▶ What the task asks: Images are to be left out when the records below are printed word for word.

▶ Data for analysis:

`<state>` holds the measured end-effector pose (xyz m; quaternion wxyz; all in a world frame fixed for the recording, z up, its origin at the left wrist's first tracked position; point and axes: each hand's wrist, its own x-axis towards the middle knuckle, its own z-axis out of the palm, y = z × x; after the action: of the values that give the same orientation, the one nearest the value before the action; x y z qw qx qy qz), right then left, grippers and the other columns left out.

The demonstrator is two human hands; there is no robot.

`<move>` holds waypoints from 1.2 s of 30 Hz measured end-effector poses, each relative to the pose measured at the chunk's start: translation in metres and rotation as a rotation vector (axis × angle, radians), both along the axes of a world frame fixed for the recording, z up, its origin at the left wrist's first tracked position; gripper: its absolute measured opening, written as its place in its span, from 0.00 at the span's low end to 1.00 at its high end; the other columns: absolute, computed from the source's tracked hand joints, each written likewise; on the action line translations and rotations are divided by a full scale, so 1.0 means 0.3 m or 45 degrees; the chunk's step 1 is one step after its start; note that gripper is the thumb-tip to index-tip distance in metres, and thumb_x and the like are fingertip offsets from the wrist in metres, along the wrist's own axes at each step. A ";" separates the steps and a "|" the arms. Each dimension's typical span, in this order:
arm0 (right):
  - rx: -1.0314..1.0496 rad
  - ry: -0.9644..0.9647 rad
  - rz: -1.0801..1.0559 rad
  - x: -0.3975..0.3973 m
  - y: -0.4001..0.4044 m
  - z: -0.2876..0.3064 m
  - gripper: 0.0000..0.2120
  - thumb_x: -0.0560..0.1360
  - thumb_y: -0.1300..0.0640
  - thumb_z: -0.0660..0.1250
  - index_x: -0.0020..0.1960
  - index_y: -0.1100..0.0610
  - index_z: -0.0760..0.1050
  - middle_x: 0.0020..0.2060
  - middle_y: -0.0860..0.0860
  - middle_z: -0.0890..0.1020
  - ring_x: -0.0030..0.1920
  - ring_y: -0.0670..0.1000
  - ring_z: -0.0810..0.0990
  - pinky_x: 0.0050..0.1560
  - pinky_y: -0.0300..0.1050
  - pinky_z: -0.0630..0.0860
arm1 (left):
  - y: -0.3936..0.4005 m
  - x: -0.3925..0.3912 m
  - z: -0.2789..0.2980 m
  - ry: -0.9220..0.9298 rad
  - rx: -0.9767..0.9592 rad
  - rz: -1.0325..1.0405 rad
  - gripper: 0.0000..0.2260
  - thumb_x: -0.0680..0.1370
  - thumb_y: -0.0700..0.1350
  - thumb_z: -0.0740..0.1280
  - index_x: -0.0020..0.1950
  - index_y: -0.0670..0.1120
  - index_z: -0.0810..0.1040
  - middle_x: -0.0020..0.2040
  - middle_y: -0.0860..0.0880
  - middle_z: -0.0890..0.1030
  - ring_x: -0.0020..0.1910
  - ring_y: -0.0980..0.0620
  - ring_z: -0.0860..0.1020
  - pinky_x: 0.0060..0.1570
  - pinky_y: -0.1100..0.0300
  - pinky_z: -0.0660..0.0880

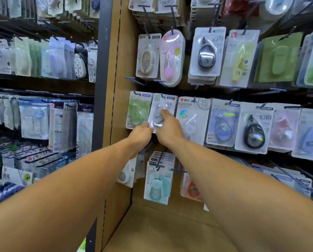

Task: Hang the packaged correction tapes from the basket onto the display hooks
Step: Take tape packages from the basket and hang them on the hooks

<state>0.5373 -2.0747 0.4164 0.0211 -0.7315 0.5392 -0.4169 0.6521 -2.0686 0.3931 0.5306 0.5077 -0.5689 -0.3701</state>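
Left hand (142,133) – fingers pinching the lower left corner of the clear-blister white-carded correction tape pack (160,113), which sits on the dark metal display hook (162,96) in the middle row, second from the left. Just left of it hangs a green-carded tape pack (136,110). Right hand (167,128) – fingers curled over the pack's blister front, holding it. Just right hangs a white "15" carded pack (194,117)

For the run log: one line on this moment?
left hand: holds white-grey pack | right hand: holds pack | pack: at hook
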 end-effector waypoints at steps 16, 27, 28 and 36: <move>-0.191 -0.081 0.101 -0.145 0.393 -0.201 0.23 0.78 0.62 0.63 0.72 0.51 0.73 0.69 0.49 0.75 0.67 0.51 0.74 0.67 0.47 0.72 | 0.399 -0.032 -0.229 0.051 -0.417 0.514 0.12 0.80 0.41 0.61 0.43 0.53 0.81 0.47 0.50 0.85 0.49 0.49 0.83 0.58 0.47 0.80; 0.263 -0.306 0.039 -0.270 0.569 -0.918 0.20 0.72 0.61 0.65 0.62 0.47 0.79 0.59 0.48 0.79 0.57 0.51 0.79 0.55 0.49 0.77 | 0.642 -0.219 -0.942 -0.345 0.060 0.343 0.05 0.83 0.39 0.65 0.54 0.46 0.80 0.46 0.52 0.81 0.48 0.53 0.78 0.51 0.61 0.73; 0.357 -0.266 0.006 -0.280 0.581 -1.007 0.21 0.72 0.61 0.65 0.63 0.46 0.78 0.59 0.48 0.78 0.58 0.52 0.79 0.56 0.49 0.77 | 0.660 -0.230 -1.035 -0.408 0.175 0.292 0.05 0.83 0.39 0.65 0.56 0.45 0.80 0.49 0.50 0.81 0.50 0.51 0.78 0.53 0.59 0.74; 1.310 -0.053 -0.063 -0.385 0.732 -1.770 0.22 0.73 0.61 0.67 0.67 0.53 0.76 0.64 0.55 0.78 0.65 0.58 0.78 0.63 0.49 0.76 | 0.807 -0.200 -1.612 -0.927 0.888 -0.080 0.20 0.79 0.38 0.71 0.70 0.40 0.76 0.67 0.41 0.80 0.64 0.41 0.79 0.58 0.59 0.72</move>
<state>0.4217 -1.8551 -0.1145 0.3789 -0.6051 0.6911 -0.1126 0.5920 -1.8265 -0.0905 0.0851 0.7336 -0.5746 -0.3528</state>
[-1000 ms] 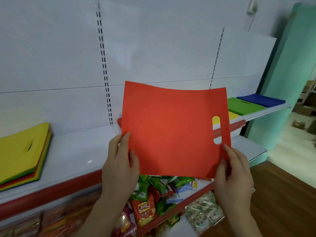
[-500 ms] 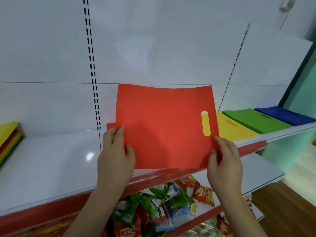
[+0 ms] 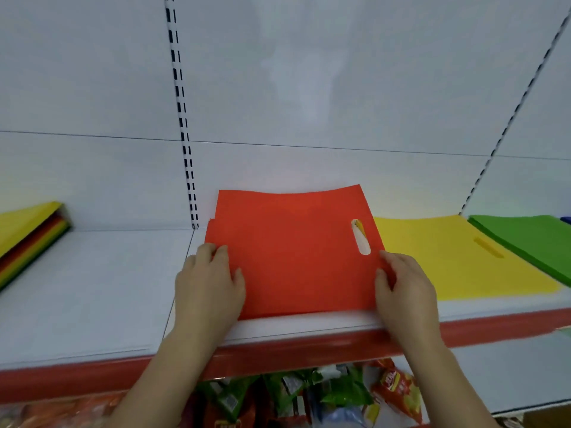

▶ Response below:
`<state>` holds the measured end-effector pose (xyz m; quaternion wxyz; all in a world frame fixed for the recording, z up, its origin at the left wrist's first tracked position; point and axes: each hand's wrist, its own x-axis towards the middle knuckle, its own z-axis out of the palm, y = z × x; after the action: of the values that give the same orientation, the one nearest the value before the action; x y z qw qx qy qz), right then left, grippers and the other columns left out.

The demonstrator is two human hands; there is no robot.

`<move>` holds waypoints from 1.2 s of 30 Hz measured end-effector poses, each relative to the pose measured at the chunk's start: translation in metres and rotation as a rotation vector (axis × angle, radians), both along the axes of a world frame fixed for the recording, z up, its origin at the left wrist's first tracked position; gripper: its absolute measured opening, written as its place in its span, from 0.00 at the span's low end to 1.00 at its high end; the other columns: absolute, computed from the source's tracked hand joints, each written likewise; on the action line translations and rotations are divided by a full scale, so 1.0 means 0.3 m or 45 degrees; the chunk's step 1 is one step after its start; note that gripper is the thumb-tip to index-tip distance in metres, and thumb_x and the like are fingertip offsets from the wrist in metres, along the wrist's own axes at each step. A ";" separates the steps and a "|" the arms. Each dimension's typical span, in this order:
arm0 (right):
  - rx: -1.0314..1.0496 rad
  - ry: -0.9644..0.9647 rad
  - rz: -1.0801..1.0559 rad
  - x: -0.3975..0.3973 m
  - y: -0.4001..0.4044 m
  - z: -0.2876..0.3064 m
  - gripper: 0.0000..0.2120
  - thumb_x: -0.0560..0.1360
  - thumb_y: -0.1300..0.0640
  - thumb_z: -0.0660..0.1250
  - index_x: -0.0020..0.1960
  - index_y: -0.1100..0.0610
  - index_z: -0.0760..0.1050
  - middle_x: 0.0020..0.2060
  - middle_y: -0.0860..0.0860
  - middle_z: -0.0890..0.1020
  - ring_x: -0.0030..0.1920
  - ring_y: -0.0670..0.1000
  - ring_z: -0.0810..0.0990
  - pinky_x: 0.0050..0.1560
  - pinky_y: -0.0300..0.1050
  - pinky_z: -0.0630..0.0860
arm1 (left):
  - y: -0.3936..0.4005 m
  - x: -0.3925..0.3912 m
  - z: -0.2789..0.2980 m
  - ry: -0.9220..0.9298 rad
  - rx: -0.9767..0.9592 rad
  - rz: -1.0325..1.0405 rad
  - gripper: 0.0000..0.2260
  - thumb_x: -0.0680..0.1370
  - thumb_y: -0.0700..0.1350
  - thumb_z: -0.0740..0.1280
  - index_x: -0.0020..0.1950
  - index_y: -0.0670..0.1120
  - index_z: -0.0810..0.1040
  - middle_x: -0.0020..0.2040
  - middle_y: -0.0860..0.0880
  - middle_z: -0.0890..0.1030
  - ring_x: -0.0020..0.1910
  - ring_y: -0.0980..0.0620
  - ring_z: -0.0860..0.1020
  - pinky_x: 0.0060..0.1570
  - pinky_y: -0.1100..0.0300
  - pinky_z: -0.0660..0.0880


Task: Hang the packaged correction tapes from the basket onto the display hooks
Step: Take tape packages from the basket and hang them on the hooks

<state>0.5373 -2.0747 0.4164 0.0211 -0.7315 0.5392 -0.4169 0.6521 -2.0686 0.3931 0.5306 0.5077 -0.5689 -0.3701</state>
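Left hand (142,133) – fingers pinching the lower left corner of the clear-blister white-carded correction tape pack (160,113), which sits on the dark metal display hook (162,96) in the middle row, second from the left. Just left of it hangs a green-carded tape pack (136,110). Right hand (167,128) – fingers curled over the pack's blister front, holding it. Just right hangs a white "15" carded pack (194,117)

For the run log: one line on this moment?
left hand: holds white-grey pack | right hand: holds pack | pack: at hook
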 end-effector waypoints at steps 16, 27, 28 and 36: <move>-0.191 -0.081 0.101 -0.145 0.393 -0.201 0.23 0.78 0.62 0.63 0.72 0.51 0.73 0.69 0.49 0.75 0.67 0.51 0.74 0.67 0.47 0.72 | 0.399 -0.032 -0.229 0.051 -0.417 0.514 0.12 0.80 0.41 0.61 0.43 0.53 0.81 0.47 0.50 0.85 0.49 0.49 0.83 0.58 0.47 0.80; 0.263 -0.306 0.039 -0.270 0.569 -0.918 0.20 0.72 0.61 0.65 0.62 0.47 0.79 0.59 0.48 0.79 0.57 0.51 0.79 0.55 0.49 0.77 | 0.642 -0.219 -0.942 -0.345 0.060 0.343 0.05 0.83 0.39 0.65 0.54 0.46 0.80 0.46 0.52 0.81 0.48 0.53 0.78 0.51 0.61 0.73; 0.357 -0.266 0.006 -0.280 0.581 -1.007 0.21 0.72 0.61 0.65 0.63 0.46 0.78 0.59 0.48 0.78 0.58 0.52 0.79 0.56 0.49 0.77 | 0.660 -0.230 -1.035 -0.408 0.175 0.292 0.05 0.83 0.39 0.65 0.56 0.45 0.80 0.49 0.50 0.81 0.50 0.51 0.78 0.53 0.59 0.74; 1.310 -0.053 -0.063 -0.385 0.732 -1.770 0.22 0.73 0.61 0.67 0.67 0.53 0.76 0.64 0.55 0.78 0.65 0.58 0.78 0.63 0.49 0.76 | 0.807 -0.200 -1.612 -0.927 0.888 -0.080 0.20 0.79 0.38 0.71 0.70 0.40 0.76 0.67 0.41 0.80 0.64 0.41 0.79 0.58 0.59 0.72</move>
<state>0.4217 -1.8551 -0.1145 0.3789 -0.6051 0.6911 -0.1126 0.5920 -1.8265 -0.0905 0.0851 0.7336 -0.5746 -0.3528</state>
[-1000 ms] 
[-500 ms] 
[+0 ms] 

There is nothing more to this exercise.